• [DIRECTIONS FOR THIS TASK]: Whenever a line in the listing contains "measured", copy that line.
• • • • •
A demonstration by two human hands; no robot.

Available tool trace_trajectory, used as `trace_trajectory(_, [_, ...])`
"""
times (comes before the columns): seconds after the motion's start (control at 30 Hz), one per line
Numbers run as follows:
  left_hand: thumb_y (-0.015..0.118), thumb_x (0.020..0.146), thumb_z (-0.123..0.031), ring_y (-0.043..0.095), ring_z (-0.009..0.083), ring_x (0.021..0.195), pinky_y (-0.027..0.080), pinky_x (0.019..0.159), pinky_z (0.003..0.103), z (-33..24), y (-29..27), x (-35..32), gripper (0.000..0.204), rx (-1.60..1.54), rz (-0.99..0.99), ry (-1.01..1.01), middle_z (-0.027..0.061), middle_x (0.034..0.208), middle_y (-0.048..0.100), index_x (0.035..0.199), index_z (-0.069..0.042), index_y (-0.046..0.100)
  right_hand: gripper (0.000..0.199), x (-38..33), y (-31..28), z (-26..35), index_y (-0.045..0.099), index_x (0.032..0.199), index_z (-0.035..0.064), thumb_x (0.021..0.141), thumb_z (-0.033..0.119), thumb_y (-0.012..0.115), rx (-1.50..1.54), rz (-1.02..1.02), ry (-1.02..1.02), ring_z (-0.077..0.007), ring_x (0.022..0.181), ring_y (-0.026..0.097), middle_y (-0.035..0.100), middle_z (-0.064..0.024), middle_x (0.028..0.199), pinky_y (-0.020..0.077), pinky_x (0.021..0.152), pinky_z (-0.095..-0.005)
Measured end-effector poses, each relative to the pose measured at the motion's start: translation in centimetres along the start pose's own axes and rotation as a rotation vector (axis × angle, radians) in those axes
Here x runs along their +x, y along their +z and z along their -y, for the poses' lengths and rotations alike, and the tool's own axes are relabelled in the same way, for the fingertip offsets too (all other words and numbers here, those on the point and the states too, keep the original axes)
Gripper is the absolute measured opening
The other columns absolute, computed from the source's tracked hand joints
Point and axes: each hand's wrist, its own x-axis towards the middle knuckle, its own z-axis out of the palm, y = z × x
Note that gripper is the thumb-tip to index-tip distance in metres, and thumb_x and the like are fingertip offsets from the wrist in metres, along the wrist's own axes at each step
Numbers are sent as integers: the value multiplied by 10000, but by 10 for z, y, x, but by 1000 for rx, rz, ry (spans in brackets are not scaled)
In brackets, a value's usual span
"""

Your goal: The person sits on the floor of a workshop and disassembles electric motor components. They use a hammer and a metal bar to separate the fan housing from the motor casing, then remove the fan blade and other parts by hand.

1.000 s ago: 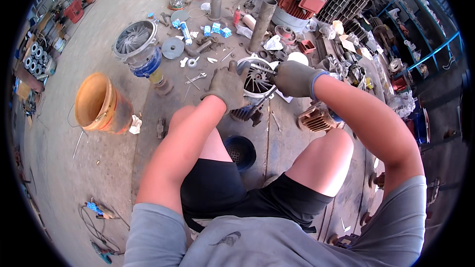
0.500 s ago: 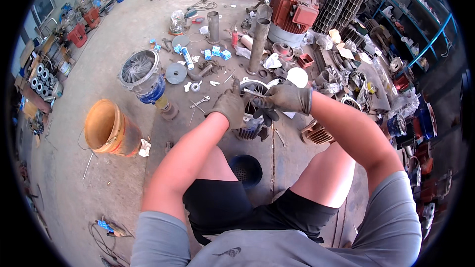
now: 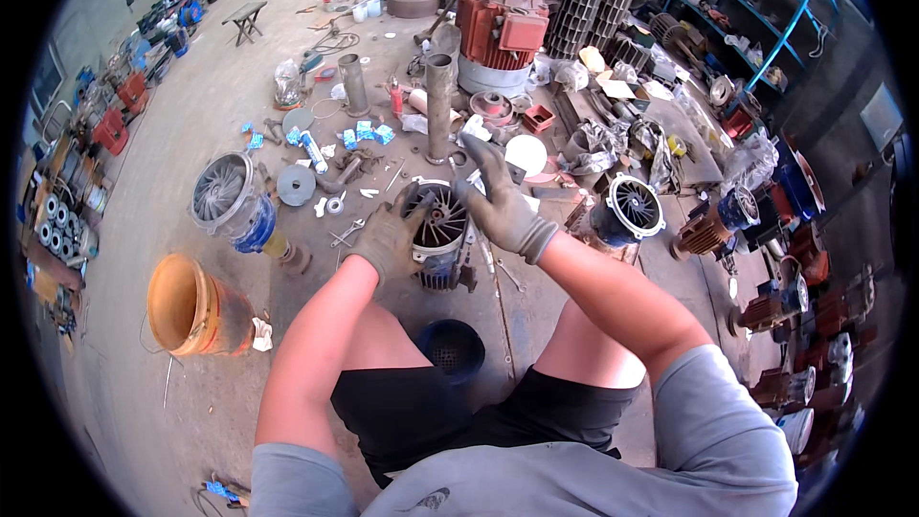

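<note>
Between my knees and the scattered parts stands an upright motor housing (image 3: 439, 270) with a dark, many-bladed fan (image 3: 442, 213) inside its pale rim. My left hand (image 3: 387, 237), in a grey-brown work glove, is at the rim's left side, fingers apart and holding nothing. On the other side my gloved right hand (image 3: 505, 203) is raised with its fingers stretched upward; nothing shows in it. A wrench (image 3: 509, 275) lies on the floor to the right of the housing. Another wrench (image 3: 347, 233) rests beyond my left wrist.
A blue basin (image 3: 451, 349) sits between my legs. To the left are a yellow bucket (image 3: 194, 304) and another fan-topped unit (image 3: 228, 193). A steel tube (image 3: 438, 110) and a big red motor (image 3: 498, 24) stand ahead. Another bladed unit (image 3: 630, 208) stands to the right.
My hands, which were together over the housing with a thin metal piece, have parted to either side. The metal piece no longer shows in them. The whole view has swung to the right.
</note>
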Motion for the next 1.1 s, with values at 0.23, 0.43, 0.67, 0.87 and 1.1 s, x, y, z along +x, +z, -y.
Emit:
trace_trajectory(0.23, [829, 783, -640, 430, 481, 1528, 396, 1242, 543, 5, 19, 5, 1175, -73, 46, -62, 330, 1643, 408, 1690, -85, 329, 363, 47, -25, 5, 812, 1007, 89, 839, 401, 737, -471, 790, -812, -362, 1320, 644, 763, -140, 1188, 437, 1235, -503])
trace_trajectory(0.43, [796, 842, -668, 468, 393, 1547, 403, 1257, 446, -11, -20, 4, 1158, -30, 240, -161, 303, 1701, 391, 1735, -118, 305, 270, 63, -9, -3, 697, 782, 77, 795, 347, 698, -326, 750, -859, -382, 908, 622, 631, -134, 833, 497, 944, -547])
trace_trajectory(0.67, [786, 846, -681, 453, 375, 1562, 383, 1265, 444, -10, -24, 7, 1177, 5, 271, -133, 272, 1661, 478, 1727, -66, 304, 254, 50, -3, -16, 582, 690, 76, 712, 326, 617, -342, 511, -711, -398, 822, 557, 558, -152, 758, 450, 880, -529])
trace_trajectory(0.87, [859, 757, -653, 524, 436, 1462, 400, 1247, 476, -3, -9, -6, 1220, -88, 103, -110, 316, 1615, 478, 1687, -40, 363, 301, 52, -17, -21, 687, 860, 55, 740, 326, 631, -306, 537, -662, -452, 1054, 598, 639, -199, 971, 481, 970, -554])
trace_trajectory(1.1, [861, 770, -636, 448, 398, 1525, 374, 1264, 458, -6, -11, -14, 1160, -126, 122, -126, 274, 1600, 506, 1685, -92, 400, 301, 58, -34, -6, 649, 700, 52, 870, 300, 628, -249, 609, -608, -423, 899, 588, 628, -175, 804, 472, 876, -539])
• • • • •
• [RESULT FOR THIS EXERCISE]:
Measured end-effector poses, each relative to the pose measured at the motion's start: translation in centimetres along the start pose's own axes and rotation as a rotation vector (axis × angle, radians) in those axes
Gripper is the absolute measured opening

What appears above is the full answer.